Taking the line with "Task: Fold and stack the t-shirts" as the first and the line with "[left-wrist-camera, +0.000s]" as the last, set down the lines below exactly, pictures excluded.
BEGIN Information provided
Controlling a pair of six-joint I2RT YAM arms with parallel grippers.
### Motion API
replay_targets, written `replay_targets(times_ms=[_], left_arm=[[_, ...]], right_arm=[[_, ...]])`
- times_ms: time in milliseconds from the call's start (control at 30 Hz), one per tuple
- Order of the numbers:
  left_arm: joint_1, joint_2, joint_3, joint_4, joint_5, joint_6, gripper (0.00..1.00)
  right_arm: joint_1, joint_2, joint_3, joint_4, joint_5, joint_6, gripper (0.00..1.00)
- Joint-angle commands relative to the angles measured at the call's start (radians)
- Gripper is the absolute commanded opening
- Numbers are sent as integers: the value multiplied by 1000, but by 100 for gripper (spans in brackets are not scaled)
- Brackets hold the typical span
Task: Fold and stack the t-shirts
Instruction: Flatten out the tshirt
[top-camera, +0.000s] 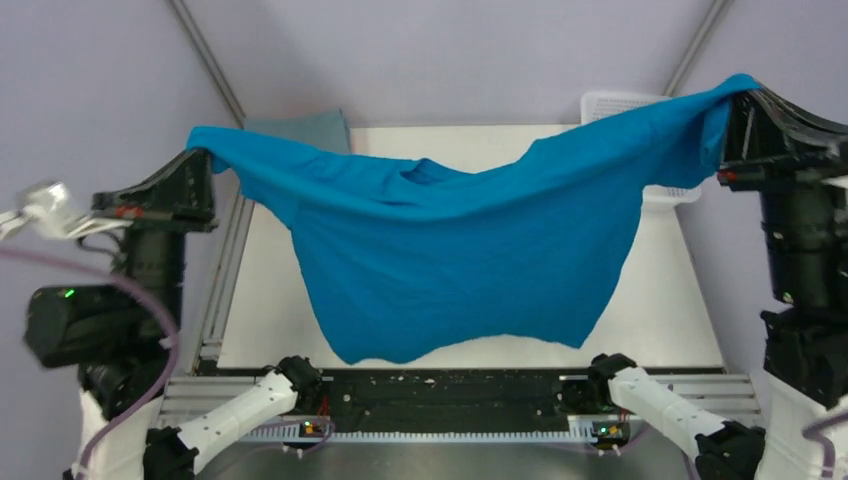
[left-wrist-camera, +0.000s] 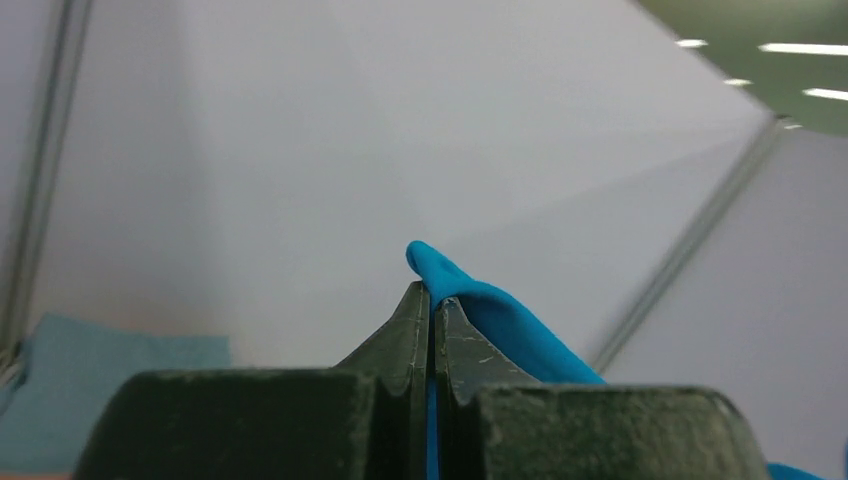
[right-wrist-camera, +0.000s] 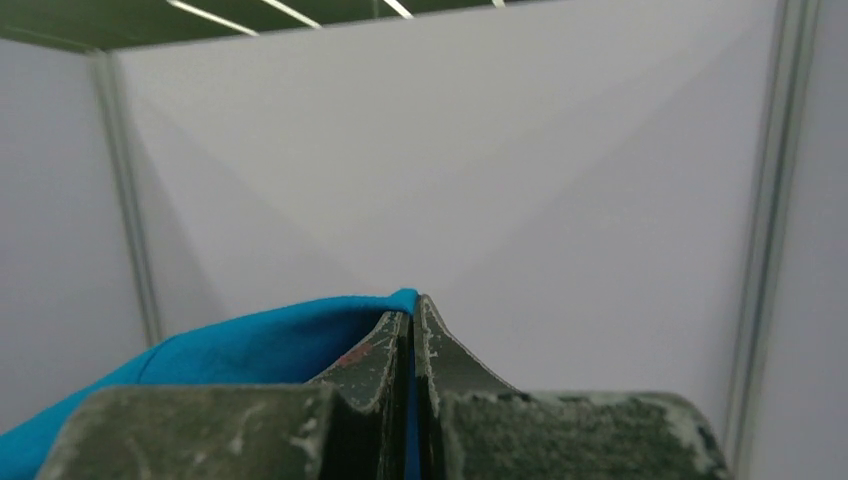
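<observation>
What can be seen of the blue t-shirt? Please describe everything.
The blue t-shirt is bright, plain, soft cloth with faint creases. It hangs spread wide in the air, its upper edge sagging in the middle, where the neck opening shows. The left gripper pinches one top corner, the right gripper the other. Its lower edge dangles toward the table; contact there is unclear.

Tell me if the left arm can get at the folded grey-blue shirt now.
Probably not: the left gripper is shut on the blue shirt, held up with the right gripper. It would have to let go first; the grey-blue shirt lies beyond.
</observation>
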Motion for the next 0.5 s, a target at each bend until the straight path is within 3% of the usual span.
replay_targets(times_ms=[0, 100, 233, 333, 467], left_arm=[[3, 225, -63, 93, -340, 85, 0], [47, 413, -80, 91, -456, 73, 0], [323, 669, -65, -118, -138, -218, 0], [382, 844, -123, -83, -87, -269, 0], [452, 1098, -116, -8, 167, -325, 0]], right_arm=[[-8, 153, -106, 103, 238, -123, 0], [-8, 256, -233, 231, 397, -199, 0], [-48, 405, -390, 358, 467, -206, 0], [-114, 530, -499, 439, 378, -132, 0], [-149, 765, -541, 505, 319, -36, 0]])
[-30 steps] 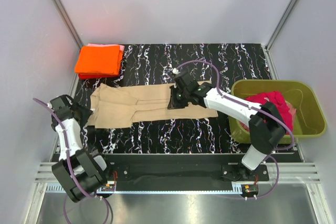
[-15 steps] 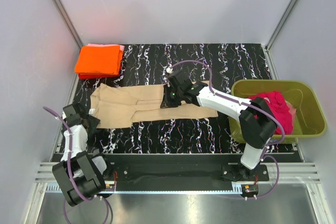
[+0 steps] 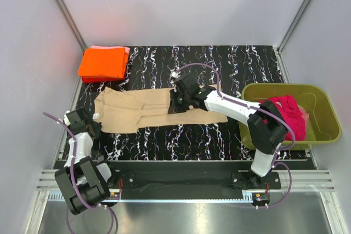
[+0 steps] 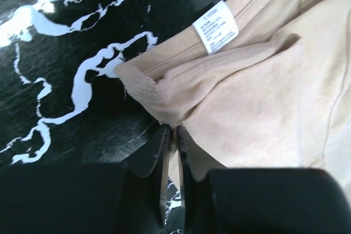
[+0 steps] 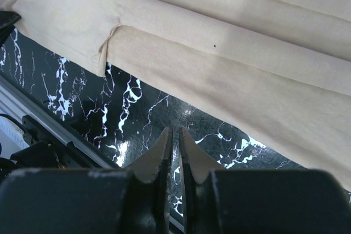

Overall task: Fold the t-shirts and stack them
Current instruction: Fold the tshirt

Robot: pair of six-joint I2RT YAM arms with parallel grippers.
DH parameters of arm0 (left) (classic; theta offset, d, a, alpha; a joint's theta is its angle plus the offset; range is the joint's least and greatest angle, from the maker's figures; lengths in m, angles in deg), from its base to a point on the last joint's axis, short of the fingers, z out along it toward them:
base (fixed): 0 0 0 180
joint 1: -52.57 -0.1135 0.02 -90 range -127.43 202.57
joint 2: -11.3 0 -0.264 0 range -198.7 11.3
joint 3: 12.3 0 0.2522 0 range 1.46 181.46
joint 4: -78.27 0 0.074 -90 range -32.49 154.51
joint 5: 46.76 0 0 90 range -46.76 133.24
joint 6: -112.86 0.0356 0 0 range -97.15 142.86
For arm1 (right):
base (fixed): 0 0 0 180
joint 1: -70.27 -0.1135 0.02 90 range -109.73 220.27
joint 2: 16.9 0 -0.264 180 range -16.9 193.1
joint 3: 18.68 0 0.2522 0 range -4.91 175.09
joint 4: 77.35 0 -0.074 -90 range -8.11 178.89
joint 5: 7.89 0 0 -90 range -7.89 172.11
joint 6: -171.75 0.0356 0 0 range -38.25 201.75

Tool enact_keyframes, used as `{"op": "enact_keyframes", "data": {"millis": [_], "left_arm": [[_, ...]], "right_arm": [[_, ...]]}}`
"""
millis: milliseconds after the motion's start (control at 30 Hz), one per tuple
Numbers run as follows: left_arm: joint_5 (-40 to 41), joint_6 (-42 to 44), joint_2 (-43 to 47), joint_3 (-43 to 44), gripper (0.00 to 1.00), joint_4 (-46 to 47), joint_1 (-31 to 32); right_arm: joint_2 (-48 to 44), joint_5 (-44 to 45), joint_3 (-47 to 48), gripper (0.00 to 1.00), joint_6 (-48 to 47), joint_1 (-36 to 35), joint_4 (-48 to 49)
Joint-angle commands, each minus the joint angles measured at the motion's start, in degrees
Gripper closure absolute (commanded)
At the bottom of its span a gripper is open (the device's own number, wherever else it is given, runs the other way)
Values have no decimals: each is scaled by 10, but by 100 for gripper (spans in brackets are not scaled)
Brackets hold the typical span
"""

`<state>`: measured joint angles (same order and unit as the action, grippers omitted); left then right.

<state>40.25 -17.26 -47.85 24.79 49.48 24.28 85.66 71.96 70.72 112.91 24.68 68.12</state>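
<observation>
Pinching the near-left corner of the tan-beige t-shirt (image 4: 263,108) with the left pincer (image 4: 173,131), narrowed to a thin slit on the rolled hem near a white care label (image 4: 215,26). Holding the right pincer (image 5: 174,132) equally narrow, almost closed, tips seen against bare desk (image 5: 142,108) past the shirt's long edge; cannot tell whether any cloth sits in that slit. From above: shirt folded into a long band across the left and middle of the desk, left pincer at its left end, right pincer over its right-of-centre part. Leaves open surface behind the band, to its right up to the olive-green plastic tub (image 3: 307,86), and along the near strip up to the metal rail (image 3: 307,176). Closed in at left, back and right by pale walls (image 3: 181,9). Locates the bright orange t-shirt (image 3: 102,63), folded square, at the far-left corner atop the pale pink t-shirt (image 3: 127,52), only a thin edge showing. Locates the magenta-red t-shirt (image 3: 285,110) bunched inside the tub at the desk's right edge. Soft matte knit with stitched seams; hard glossy black desk veined in white; smooth dark tapering fingers (image 4: 159,157).
</observation>
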Motion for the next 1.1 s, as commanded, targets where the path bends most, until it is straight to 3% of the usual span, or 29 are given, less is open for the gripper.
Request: {"op": "enact_keyframes", "data": {"millis": [0, 133, 200, 333, 567, 667, 767, 833, 867, 933, 1067], "left_arm": [[-18, -5, 7, 5, 87, 38, 0], [-27, -10, 4, 12, 76, 33, 1], [-32, -11, 4, 14, 80, 38, 2], [-46, -14, -2, 14, 100, 49, 3], [-59, -32, 3, 36, 100, 34, 10], [-56, -33, -10, 51, 87, 24, 14], [-62, -28, -27, 51, 97, 22, 15], [-61, -28, -26, 47, 98, 22, 16], [-60, -29, -25, 45, 95, 24, 17], [-60, -29, -26, 44, 80, 24, 17], [-59, -35, -26, 43, 80, 23, 20]], "right_arm": [[19, -5, 25, 85, -14, -1, 16], [25, -14, 29, 85, -10, -1, 14], [23, -14, 28, 85, -10, -1, 14], [20, -12, 25, 84, -14, -1, 14], [15, -3, 26, 76, -29, -1, 11], [18, -1, 34, 75, -33, 0, 6], [14, -5, 37, 75, -31, -1, 3], [12, -7, 34, 75, -29, -1, 2], [11, -7, 33, 75, -29, -1, 3], [11, -7, 31, 75, -31, -1, 2], [11, -9, 29, 75, -29, -1, 2]]}}
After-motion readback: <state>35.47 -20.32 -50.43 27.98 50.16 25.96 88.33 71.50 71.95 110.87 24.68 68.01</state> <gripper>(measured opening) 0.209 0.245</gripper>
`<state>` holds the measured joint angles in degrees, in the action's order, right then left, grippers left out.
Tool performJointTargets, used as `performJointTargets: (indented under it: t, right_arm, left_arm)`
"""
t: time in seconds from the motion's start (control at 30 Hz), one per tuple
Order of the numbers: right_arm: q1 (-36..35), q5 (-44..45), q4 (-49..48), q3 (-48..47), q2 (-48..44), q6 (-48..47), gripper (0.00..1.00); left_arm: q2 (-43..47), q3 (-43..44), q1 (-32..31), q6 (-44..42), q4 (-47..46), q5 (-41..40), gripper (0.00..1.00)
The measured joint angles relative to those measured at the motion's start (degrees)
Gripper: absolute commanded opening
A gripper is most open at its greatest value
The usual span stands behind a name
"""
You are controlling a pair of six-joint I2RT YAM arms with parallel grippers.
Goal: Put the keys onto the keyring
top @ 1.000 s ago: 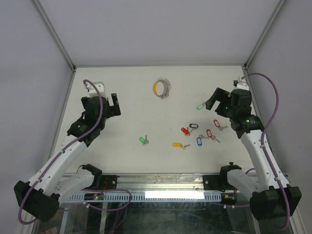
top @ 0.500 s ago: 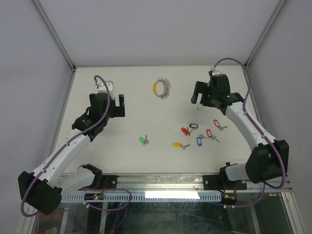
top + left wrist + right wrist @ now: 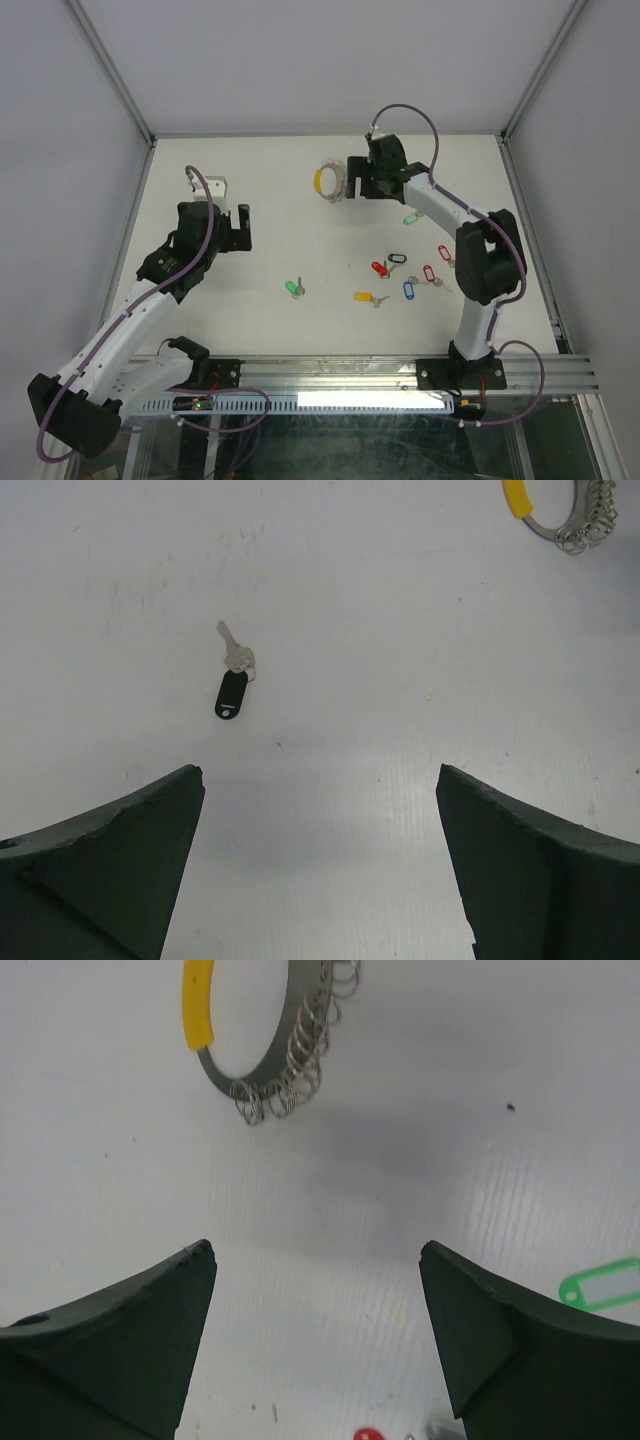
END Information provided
◆ **Completed exercise**
Task: Fold and stack the t-shirts
Instruction: Flatten out the tshirt
[top-camera, +0.000s] 
[left-wrist-camera, +0.000s] 

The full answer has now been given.